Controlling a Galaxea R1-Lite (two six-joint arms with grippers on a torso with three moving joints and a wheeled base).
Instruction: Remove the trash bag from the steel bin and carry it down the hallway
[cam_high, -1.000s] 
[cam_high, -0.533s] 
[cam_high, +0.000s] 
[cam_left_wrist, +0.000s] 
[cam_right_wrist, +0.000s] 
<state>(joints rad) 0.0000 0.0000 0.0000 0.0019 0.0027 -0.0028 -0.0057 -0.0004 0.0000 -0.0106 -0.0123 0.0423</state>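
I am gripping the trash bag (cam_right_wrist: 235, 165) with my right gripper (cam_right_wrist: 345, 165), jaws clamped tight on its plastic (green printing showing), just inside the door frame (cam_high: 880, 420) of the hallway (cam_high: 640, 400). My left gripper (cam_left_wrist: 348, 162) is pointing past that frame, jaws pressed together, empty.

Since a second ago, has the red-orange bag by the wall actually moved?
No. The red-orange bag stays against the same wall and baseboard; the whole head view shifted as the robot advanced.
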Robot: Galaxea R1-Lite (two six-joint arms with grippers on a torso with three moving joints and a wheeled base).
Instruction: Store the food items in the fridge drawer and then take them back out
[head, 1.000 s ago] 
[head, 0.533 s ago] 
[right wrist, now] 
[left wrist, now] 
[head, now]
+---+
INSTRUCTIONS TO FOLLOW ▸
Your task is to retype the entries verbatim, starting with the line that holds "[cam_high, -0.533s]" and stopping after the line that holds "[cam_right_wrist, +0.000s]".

RESULT FOR THIS EXERCISE ▸
[cam_high, -0.533s] 
[cam_high, +0.000s] 
[cam_left_wrist, +0.000s] 
[cam_right_wrist, +0.000s] 

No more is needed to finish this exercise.